Ушаков не обиделся:
– А что ты, князь, из баньки-то, домашние сказывают, кой денек уже не вылезаешь? Сомлеешь ведь в жаре-то эдакой!
Ромодановский с трудом повернул кочан головы своей:
– Веред лечу… Вишь, как шею-то занял! Лаврушка Блументрост, архиятер государев, ножом хотел шею мне резать. Да я ему, живодеру, не дался… Душит он меня, веред-то, ой, как душит!
– Хошь – так выдавлю? – И Ушаков кулаки сдвинул, показывая, как следует дрянь из нарывов выпускать.
– Повременим, – отвечал Ромодановский. – Сначала давай с Ивашкой спознаемся (и вытянул из-под лавки «Ивашку» – громадный штоф). Тройная! – князь-папа щелкнул ногтем по бутыли стекла зеленого, узорчатого…
Старики были многоопытны. А всяк опытный человек знает, что перцовую (тройной выгонки) ничем не заешь, ничем не запьешь. Ты, милок, коли уж рискнул тройную выпить – то запивай ее просто хлебной водкой. Тогда она пройдет как по маслу, и тебе хорошо станет. Во всяком случае, хоть не помрешь тогда!..
Сдвинулись кружки, Ромодановский от души пожелал Ушакову:
– Пьянство Бахусово, Андрей Иваныч, да будет с тобою затемневающе, телом дрожащее и валяющее и безумствующее тя во вся дни жизни твоея… Виватаксиос!
Выпили тройную водку и запили просто водкой. Задвигались беззубые челюсти, жуя снетки псковские. И стало им тут хорошо. Так хорошо стало, что они разом нежно заплакали.
– Обидели тебя, Иван Федорыч, – говорил Ушаков, сморкаясь. – Потому и зашел… изнылся! Желаю тебе решпект выразить. Россия-то погибнет ведь, коли народец не драть. Эки вольности завелись!
От перцовки Ромодановский медленно наливался дурной кровью. Двигал шеей, как бык, величаво. Лилово разбухал на затылке его страшный мясистый веред. Ушаков у него все дела сокровенные выпытывал: кто с кем живет, с кем водится, что замысливают?..
– А на што тебе собирать? – плевался Ромодановский. – «Слово и дело» миновалось. Да и ты – не инквизитор более.
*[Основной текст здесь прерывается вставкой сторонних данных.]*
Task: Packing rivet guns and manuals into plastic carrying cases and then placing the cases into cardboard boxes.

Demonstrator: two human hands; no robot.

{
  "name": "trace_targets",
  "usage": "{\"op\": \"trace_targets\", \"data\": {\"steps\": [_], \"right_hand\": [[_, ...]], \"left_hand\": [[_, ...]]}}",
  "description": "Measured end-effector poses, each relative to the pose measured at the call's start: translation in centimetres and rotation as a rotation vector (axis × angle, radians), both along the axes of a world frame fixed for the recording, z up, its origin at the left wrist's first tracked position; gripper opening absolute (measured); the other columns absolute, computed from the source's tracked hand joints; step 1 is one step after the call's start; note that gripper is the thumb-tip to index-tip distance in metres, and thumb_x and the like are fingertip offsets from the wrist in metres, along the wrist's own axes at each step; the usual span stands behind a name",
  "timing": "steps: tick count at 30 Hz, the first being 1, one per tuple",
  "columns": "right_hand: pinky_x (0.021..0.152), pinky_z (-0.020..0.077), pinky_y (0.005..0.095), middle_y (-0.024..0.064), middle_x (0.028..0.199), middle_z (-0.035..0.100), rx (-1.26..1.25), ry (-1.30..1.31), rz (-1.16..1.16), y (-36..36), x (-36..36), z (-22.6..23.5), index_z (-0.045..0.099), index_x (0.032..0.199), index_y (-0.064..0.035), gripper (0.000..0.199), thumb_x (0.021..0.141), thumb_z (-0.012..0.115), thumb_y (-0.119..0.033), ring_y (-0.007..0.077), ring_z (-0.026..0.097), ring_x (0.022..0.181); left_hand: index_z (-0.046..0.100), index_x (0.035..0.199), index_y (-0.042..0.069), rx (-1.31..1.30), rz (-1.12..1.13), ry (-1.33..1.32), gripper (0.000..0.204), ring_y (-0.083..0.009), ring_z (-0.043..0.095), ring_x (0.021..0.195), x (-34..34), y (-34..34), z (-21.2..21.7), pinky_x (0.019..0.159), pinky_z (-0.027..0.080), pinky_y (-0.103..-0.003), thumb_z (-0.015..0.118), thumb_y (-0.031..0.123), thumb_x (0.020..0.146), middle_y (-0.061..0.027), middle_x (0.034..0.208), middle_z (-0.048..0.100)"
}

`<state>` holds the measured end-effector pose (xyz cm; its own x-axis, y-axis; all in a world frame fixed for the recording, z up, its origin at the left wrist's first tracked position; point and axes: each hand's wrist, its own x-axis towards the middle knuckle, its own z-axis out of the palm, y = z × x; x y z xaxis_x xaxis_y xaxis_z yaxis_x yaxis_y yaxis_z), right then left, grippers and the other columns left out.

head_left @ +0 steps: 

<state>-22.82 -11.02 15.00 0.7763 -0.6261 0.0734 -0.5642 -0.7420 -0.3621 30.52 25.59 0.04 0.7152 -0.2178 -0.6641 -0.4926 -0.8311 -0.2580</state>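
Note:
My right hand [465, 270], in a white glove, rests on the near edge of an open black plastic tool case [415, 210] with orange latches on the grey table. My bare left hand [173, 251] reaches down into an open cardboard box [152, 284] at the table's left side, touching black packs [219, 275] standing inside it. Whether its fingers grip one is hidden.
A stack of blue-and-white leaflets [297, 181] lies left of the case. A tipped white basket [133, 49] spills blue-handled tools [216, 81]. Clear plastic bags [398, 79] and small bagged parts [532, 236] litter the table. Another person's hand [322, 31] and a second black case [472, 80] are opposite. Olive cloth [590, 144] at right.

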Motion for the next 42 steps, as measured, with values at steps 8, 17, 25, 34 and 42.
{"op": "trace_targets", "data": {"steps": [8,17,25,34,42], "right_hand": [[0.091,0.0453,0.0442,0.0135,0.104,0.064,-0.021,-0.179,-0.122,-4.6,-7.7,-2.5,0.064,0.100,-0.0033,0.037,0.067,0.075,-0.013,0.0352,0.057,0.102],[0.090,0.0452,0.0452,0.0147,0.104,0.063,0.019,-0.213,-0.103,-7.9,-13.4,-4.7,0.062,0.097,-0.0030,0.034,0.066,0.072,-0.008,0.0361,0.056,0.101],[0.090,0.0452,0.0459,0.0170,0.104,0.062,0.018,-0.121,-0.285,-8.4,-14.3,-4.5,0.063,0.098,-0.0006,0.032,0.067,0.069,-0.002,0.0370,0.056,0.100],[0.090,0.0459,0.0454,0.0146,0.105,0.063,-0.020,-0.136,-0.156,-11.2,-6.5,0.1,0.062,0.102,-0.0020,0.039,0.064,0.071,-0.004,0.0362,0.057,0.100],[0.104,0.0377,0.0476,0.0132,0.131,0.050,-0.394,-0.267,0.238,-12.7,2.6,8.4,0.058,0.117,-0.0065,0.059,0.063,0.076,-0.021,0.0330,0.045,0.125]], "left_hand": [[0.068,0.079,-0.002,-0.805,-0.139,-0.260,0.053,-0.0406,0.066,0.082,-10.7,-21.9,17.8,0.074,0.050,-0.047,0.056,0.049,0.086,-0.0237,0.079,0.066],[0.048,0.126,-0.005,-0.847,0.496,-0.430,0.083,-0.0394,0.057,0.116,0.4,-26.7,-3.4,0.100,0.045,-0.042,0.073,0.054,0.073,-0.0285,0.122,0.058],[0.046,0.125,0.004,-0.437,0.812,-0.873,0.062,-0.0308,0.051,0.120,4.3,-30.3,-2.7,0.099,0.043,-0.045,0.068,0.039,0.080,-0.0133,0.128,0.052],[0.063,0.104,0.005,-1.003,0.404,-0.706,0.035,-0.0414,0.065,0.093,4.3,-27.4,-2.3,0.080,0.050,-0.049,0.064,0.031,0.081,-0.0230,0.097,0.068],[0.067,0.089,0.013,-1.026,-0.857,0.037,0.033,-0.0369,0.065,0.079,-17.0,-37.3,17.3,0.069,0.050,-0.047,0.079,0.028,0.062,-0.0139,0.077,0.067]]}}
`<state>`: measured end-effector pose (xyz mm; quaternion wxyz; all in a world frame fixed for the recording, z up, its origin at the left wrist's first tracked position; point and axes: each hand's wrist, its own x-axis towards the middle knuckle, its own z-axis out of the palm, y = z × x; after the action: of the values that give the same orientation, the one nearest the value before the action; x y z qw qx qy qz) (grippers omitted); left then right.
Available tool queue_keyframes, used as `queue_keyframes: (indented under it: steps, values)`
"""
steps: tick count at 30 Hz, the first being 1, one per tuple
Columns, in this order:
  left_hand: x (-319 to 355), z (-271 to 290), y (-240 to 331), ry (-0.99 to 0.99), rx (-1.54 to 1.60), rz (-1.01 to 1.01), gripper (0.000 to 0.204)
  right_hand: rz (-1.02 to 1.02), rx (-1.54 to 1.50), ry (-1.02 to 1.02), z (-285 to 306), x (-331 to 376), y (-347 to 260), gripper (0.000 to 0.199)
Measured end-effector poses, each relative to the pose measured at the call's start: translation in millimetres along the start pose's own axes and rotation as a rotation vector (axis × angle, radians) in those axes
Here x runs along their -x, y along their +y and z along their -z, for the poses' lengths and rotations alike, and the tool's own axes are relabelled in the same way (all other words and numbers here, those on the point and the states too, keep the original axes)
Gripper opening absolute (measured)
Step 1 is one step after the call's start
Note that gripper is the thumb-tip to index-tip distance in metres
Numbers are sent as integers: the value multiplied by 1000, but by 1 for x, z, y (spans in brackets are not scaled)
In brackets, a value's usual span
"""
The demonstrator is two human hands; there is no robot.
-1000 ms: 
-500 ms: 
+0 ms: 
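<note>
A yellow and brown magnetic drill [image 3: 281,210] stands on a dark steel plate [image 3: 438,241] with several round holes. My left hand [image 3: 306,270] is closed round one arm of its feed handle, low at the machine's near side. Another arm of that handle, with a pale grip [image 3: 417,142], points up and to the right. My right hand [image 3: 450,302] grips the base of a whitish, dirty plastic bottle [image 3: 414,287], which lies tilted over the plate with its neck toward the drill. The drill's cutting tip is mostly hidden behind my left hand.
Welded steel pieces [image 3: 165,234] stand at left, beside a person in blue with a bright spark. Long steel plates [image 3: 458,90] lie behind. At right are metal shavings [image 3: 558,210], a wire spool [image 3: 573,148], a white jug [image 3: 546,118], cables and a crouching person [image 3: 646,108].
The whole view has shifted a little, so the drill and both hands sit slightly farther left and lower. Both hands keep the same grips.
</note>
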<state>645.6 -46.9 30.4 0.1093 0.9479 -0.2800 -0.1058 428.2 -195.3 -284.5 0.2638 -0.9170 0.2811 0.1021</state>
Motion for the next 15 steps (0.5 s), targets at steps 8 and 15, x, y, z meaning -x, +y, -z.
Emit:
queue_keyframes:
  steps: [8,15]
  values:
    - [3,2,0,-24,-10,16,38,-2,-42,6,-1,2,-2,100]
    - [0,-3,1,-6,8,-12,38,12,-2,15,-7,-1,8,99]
Вишь, Андрюшка, мундирчик-то какой дрянной на тебе!
– Да оно вить… сгодится, – отвечал Ушаков. – Коли государство имеется, то каково же ему без инквизиции быть?
Ромодановский рванул Ушакова за ворот.
– Опять врешь, – сказал. – Инквизиции на Руси не стало. Я от мук людских кормление имел. Но теперь без ужаса не могу страданий людских вспомнить. Страшно! Забудь и ты, забудь…
И они снова выпили. Князь-кесарь замолк.
– Или в сон клонит? – спросил Ушаков. – Не хошь ли в садик выйти? Может, яблочка тебе принесть… Холодненького-то?
Молчал князь-кесарь. Глаза закатил. А изо рта у сердешного папы водочка вытекает. Ручейком бежит… Тройная! Перцовая! «Никак без покаяния? – испугался Ушаков. – Уходить надо от греха подалее…» Затворил черную баньку и – убрался прочь.
На Красной площади стучал барабан, толпился народец. Колотил солдат в тугие шкуры, потом палки застыли в воздухе, а с помоста читать по бумаге стали:
– «В дому Франца Фиршта имеет быть ввечеру комедийное действо „Об Иезекии, царе Израильском“. Благородные платят по рубли, а кто желает удовольствие особо выказать – тот волен и более комедиантам подавать. А подлому народу сие – не к сведению!»
Снова застучал барабан – подлый народ ближе придвинулся.
– «А в дому господ Апраксиных, у жены иноземца де Тардия, можно видеть птицу-струсь, из земель Африканских привезенную. Сия птица-струсь бегает скоряе лошади, а в когтях особливую силу имеет. Оная же птица-струсь, ко удовольствию почтенной публикус, железо, деньги и горящие угли охотно поедает. Благородные платят по изволению, с купечества брать будут по гривне. А что касаемо людей подлых, то смотреть им тую птицу-струсь опять же отказано…»
Ушаков послушал зазывал – неторопливо побрел далее. Затерло его среди армяков и тулупчиков, потерялся он на Москве шумной.
Но был где-то здесь – рядом… Ждите его, люди!